Essa mudança se intensifica diante de transformações já em curso. A busca por eficiência e a redução da dependência de mão de obra estão redesenhando o setor. Negócios que exigem muita gente se tornam mais caros e difíceis de gerenciar, enquanto modelos automatizados ganham espaço e operam com intervenção humana mínima. A 300 Franchising aposta nessa tendência com formatos autônomos que prometem reduzir custos e ampliar a consistência operacional.

Entre as novidades, Castelo antecipou o lançamento de uma solução voltada ao mercado pet: um sistema automatizado de lavagem de animais que funciona sem operadores. O equipamento realiza todo o processo de limpeza e secagem de forma independente e registra imagens durante o serviço, criando uma experiência diferenciada para o cliente. A proposta visa conciliar menor gasto operacional com maior eficiência produtiva.

Outro ponto central é a estrutura das franqueadoras. O executivo argumenta que crescer de forma lenta pode comprometer a sustentabilidade. Redes com poucas unidades costumam enfrentar dificuldades para sustentar equipes de marketing, tecnologia, suporte e treinamento. Sem escala, a qualidade de atendimento pode cair e o crescimento se freia, gerando um ciclo de fragilidade que, segundo ele, leva muitas redes a encerrarem operações.

Dentro da 300, a estratégia é separar expansion e gestão. Enquanto uma turma foca na venda de novas unidades, outra atua no suporte e desenvolvimento dos franqueados. A ideia é evitar conflitos de prioridades e assegurar que a entrada de novos investidores não prejudique a performance da rede. Castle aponta que a convergência entre as funções pode prejudicar o crescimento e a qualidade da marca.

Entre os desafios citados, destacam-se tecnologia, marketing e adaptação local. Franqueados costumam questionar sistemas, estratégias e decisões centralizadas, o que exige equilíbrio entre padronização e flexibilidade. Ainda assim, Castelo reconhece que o Brasil ocupa posição de destaque no cenário global de franchising, ficando atrás apenas dos Estados Unidos em maturidade e tamanho do mercado, o que reforça a importância de evoluções estruturais no setor.

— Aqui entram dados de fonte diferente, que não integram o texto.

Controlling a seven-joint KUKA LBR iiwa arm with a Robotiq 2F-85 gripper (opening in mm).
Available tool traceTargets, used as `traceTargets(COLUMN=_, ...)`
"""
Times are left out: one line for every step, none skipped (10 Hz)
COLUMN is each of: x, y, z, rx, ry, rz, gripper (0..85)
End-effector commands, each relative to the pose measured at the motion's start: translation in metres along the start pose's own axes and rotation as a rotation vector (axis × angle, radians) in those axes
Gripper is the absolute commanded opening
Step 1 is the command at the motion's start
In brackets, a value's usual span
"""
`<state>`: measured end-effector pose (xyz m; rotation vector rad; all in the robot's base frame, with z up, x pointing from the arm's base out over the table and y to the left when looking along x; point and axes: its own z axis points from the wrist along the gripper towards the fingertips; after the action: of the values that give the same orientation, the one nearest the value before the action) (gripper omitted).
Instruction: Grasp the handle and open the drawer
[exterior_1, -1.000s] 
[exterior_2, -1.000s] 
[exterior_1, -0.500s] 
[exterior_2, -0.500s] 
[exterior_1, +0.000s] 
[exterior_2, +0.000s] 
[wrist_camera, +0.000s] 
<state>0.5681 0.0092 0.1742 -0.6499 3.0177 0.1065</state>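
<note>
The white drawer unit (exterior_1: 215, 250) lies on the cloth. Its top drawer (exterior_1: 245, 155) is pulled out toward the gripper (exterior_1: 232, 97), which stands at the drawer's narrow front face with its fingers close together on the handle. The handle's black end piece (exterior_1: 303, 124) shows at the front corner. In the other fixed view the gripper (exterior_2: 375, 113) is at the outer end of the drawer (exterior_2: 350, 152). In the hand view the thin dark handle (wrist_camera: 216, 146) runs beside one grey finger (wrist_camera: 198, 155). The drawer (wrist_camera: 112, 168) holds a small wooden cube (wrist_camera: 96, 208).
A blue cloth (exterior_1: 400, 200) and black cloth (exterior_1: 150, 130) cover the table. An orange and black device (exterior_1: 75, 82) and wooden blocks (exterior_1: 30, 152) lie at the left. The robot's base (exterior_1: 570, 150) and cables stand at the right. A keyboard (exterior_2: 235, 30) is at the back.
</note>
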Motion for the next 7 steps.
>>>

O empresário aponta que muitas redes no Brasil ainda operam com metas pouco ambiciosas e hesitam diante de decisões mais complexas. Em sua visão, ampliar o alcance com vias de crescimento mais rápidas não é apenas uma opção, mas uma necessidade estrutural para manter a competitividade. O futuro do franchising, segundo ele, depende de três pilares: escala, tecnologia e gestão baseada em dados.

A conclusão é clara: o modelo de franquias continua pertinente, mas exige um nível de profissionalismo superior ao discurso tradicional. No mercado atual, replicar fórmulas antigas não basta. É preciso investir em estrutura, adotar práticas de governança mais rígidas e abandonar a ideia de que empreender é simples. O setor, assim, caminha para uma era em que o desempenho é medido por eficiência, inovação e capacidade de adaptação.

E você, leitor, o que pensa sobre a evolução das franquias no Brasil? Qual mudança você considera mais determinante para o sucesso de redes no seu município? Deixe seus comentários e compartilhe sua experiência com modelos de expansão, automação e gestão de dados. Sua opinião ajuda a entender como esse movimento de profissionalização pode impactar negócios locais e a economia da cidade.